Abuza sebaliknya mengatakan pemerintah Laos harus memikul sebagian tanggung jawab atas kekacauan ekonominya.
"Cina semata tidak bisa disalahkan. Kesalahan terbesar dibuat pemerintah Laos yang terlalu banyak berutang untuk proyek-proyek yang tidak memberikan pengembalian ekonomi yang mereka perkirakan," katanya.
Dia menambahkan, pinjaman Cina "tidak murah" dan harus dijamin dengan bunga 4 persen, yang tergolong tinggi untuk proyek konstruksi. Menurutnya, Jepang dan Bank Dunia biasanya mengenakan biaya di bawah 1 persen.

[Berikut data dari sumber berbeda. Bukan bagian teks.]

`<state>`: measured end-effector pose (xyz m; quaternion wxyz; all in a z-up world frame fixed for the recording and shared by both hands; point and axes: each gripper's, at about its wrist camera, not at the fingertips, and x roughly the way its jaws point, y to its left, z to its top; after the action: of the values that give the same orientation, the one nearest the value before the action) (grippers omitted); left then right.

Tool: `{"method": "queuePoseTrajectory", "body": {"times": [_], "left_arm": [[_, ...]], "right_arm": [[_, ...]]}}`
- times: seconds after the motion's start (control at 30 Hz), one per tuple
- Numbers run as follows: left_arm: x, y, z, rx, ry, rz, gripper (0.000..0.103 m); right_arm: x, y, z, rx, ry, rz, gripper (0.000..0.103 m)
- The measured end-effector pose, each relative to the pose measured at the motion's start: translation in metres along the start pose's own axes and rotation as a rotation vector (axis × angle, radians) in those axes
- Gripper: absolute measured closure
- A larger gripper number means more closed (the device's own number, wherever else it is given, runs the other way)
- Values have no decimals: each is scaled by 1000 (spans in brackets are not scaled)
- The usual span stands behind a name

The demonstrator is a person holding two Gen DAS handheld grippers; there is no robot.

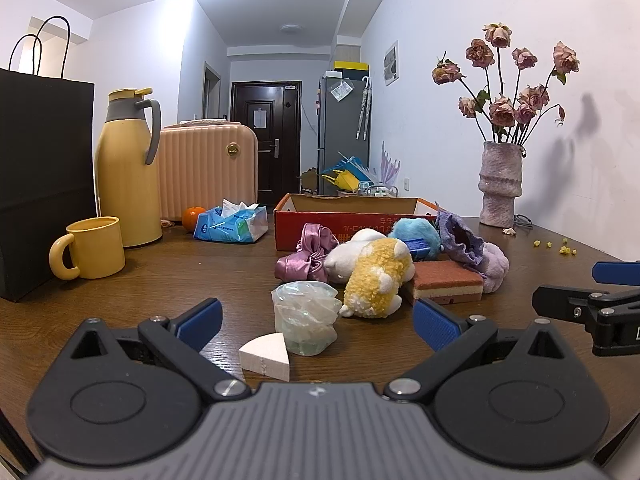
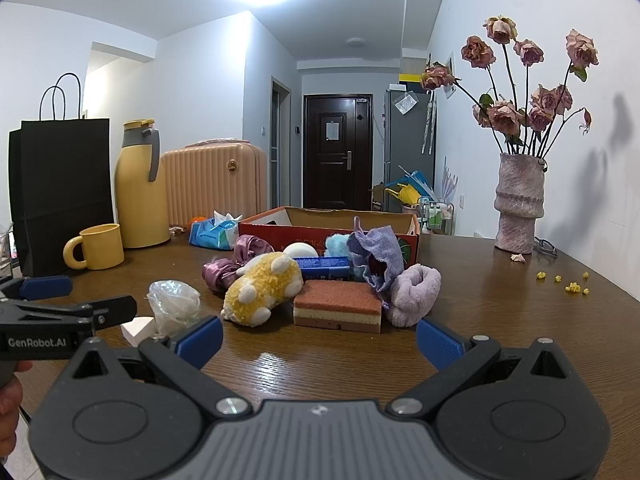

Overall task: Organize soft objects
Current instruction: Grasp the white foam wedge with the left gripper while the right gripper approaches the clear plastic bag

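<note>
A pile of soft things lies on the wooden table before a red cardboard box: a yellow plush toy, a layered sponge, a pink satin scrunchie, a purple cloth, a lilac fluffy roll, a blue fluffy ball. My left gripper stands open just short of a crumpled plastic bag and a white foam wedge. My right gripper is open and empty, near the sponge.
At the left stand a yellow mug, a yellow thermos, a black paper bag, a tissue pack and an orange. A vase of dried roses is at the right.
</note>
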<state>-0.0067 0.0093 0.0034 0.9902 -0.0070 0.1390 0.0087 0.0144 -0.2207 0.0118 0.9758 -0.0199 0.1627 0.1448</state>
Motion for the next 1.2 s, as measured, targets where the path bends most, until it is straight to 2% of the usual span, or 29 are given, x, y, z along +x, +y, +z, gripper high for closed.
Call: {"method": "queuePoseTrajectory", "body": {"times": [0.3, 0.53, 0.9, 1.2], "left_arm": [[2, 1, 1, 4, 1, 4, 0], [17, 6, 10, 17, 24, 17, 0], [49, 14, 7, 37, 107, 57, 0], [76, 23, 2, 36, 206, 85, 2]], "right_arm": [[6, -1, -2, 3, 16, -2, 0], [19, -9, 0, 14, 36, -9, 0], [43, -20, 0, 28, 69, -27, 0], [58, -22, 0, 27, 90, -28, 0]]}}
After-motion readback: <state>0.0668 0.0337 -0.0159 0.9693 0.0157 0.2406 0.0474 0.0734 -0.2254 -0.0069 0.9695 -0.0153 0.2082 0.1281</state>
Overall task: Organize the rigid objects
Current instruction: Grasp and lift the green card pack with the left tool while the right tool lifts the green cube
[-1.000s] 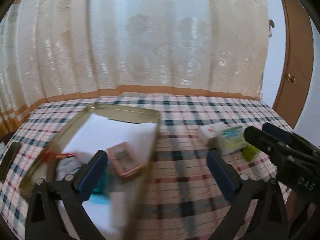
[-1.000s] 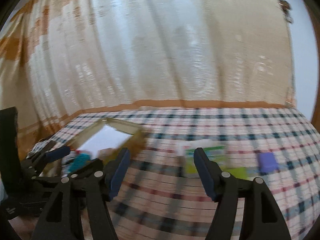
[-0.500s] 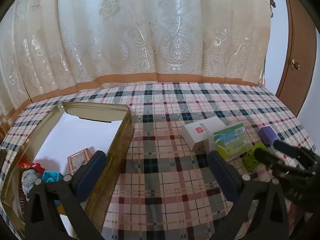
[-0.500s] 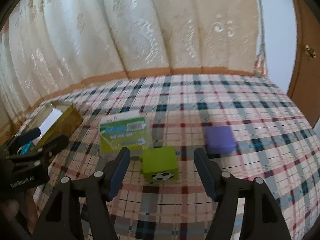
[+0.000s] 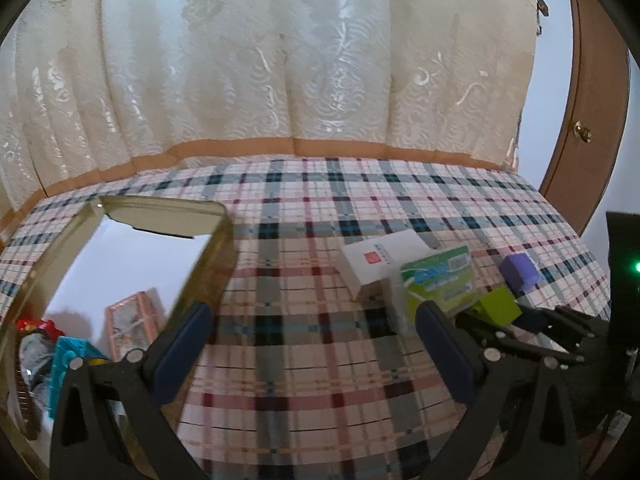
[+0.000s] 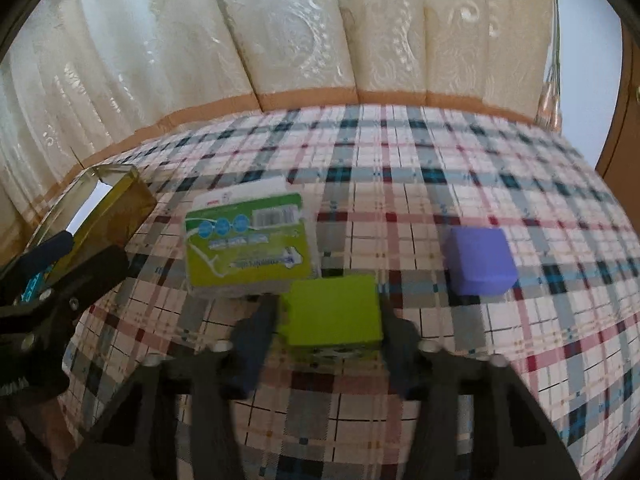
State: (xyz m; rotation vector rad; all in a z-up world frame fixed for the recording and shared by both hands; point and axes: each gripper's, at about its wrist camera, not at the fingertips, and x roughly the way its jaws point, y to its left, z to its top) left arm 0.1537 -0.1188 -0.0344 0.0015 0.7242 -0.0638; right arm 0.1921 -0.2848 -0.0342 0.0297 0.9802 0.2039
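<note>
The lime green block [image 6: 332, 312] rests on the plaid cloth, and my right gripper [image 6: 326, 322] is closing on it, a pad against each side. Behind it lies a green-and-white package [image 6: 248, 244], and to its right a purple block [image 6: 478, 260]. In the left wrist view the same lime block [image 5: 500, 306] shows at the right gripper's tips, beside the green package [image 5: 440, 284] and a white box [image 5: 384, 260]. My left gripper [image 5: 312, 344] hangs open over bare cloth, with nothing between its fingers, just right of the gold tin [image 5: 222, 236].
The gold tin holds a pink box [image 5: 136, 320], a teal toy [image 5: 68, 356] and other small items. A lace curtain [image 5: 280, 60] hangs along the far edge of the plaid surface. A wooden door [image 5: 592, 100] stands at the right.
My right gripper has dropped onto the lime green block and its jaws have narrowed around it. My left gripper has drifted right, from above the tin to the cloth beside it.
</note>
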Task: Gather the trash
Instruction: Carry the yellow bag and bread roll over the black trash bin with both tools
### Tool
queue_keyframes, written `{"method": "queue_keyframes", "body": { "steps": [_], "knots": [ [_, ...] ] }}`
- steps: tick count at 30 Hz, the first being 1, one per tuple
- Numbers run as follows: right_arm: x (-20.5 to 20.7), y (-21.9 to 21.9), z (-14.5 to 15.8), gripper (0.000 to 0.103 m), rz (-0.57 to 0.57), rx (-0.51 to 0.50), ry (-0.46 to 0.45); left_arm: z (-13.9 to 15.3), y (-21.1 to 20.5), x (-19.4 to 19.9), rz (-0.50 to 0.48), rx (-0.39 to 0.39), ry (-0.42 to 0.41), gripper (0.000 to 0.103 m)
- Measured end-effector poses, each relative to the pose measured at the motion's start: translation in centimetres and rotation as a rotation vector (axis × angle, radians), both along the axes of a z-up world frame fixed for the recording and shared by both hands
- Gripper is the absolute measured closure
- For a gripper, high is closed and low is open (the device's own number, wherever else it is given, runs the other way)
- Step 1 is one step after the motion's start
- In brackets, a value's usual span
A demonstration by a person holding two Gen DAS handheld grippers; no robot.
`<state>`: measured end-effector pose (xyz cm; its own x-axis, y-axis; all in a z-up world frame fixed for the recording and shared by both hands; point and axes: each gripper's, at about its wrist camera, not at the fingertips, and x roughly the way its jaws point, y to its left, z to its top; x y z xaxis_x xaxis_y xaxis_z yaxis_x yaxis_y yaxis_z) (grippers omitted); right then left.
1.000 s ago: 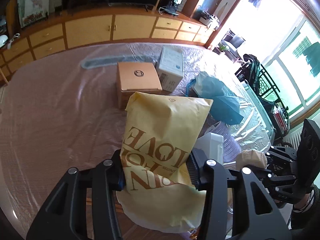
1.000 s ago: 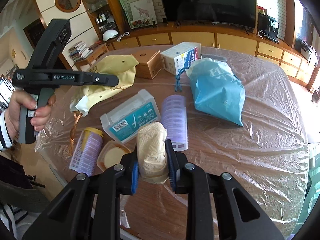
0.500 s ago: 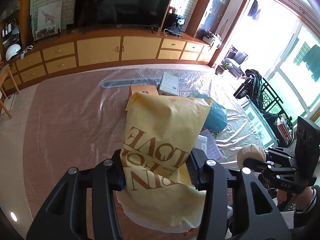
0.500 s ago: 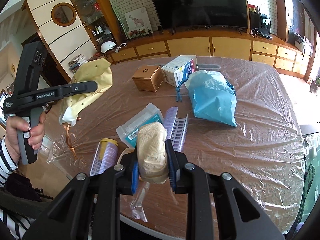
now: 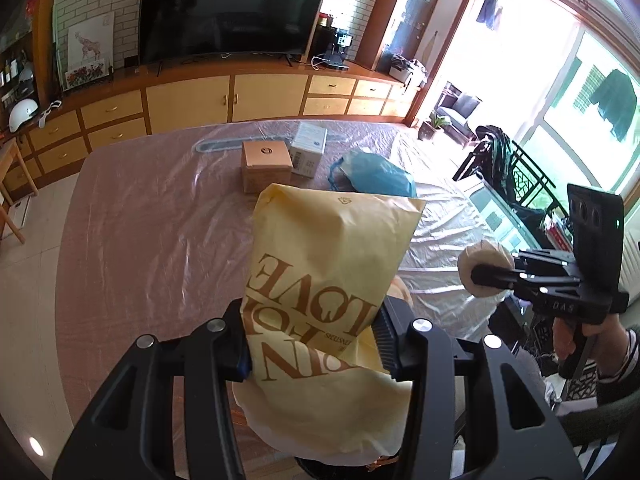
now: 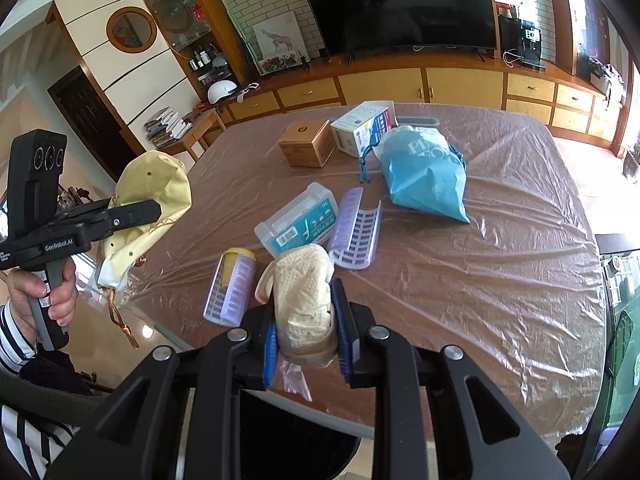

"Dalih yang digunakan Beijing adalah bahwa mereka umumnya harus mengambil risiko politik dan keamanan yang tinggi. Karena sebagian besar pinjaman BRI dialirkan melalui perusahaan atau bank milik negara, mereka dijaminkan, yang berarti bahwa jika Laos bangkrut, mereka akan kehilangan uang yang diparkir di rekening Bank of China, atau mereka akan kehilangan aset dalam bentuk pertukaran ekuitas," katanya.
Krisis ekonomi hantui masyarakat Laos
Perekonomian Laos kesulitan pulih sejak pandemi Covid-19 yang disusul lonjakan inflasi, nilai tukar yang lemah dan melambatnya pertumbuhan ekonomi.
Pada bulan Juni lalu, angka inflasi di Laos melonjak ke kisaran 26 persen. Adapun pertumbuhan ekonomi dipatok moderat oleh Bank Dunia sebesar 3,7 persen pada 2023 dan diperkirakan merangkak ke angka 4 persen pada 2024. Sebelum pandemi, pertumbuhan ekonomi Laos bertengger di angka 5,5 persen.
Seorang penduduk Laos, yang merahasiakan identitas karena masalah keamanan, mengatakan betapa warga biasa mulai merasakan beban ekonomi, dengan berkurangnya anggaran untuk layanan publik, pemeliharaan jalan, pendidikan dan layanan kesehatan.
"Sejak Covid, banyak usaha kecil telah ditutup, dan banyak yang belum dibuka kembali. Mereka yang memiliki beberapa tanah terpaksa menanam pangan dan kembali ke bentuk mata pencaharian subsisten," kata dia.
"Kebanyakan orang tidak akan memahami skala utang yang kita hadapi, mereka juga tidak akan mengaitkan utang ke Cina akan memiliki dampak langsung terhadap kehidupan mereka," imbuhnya.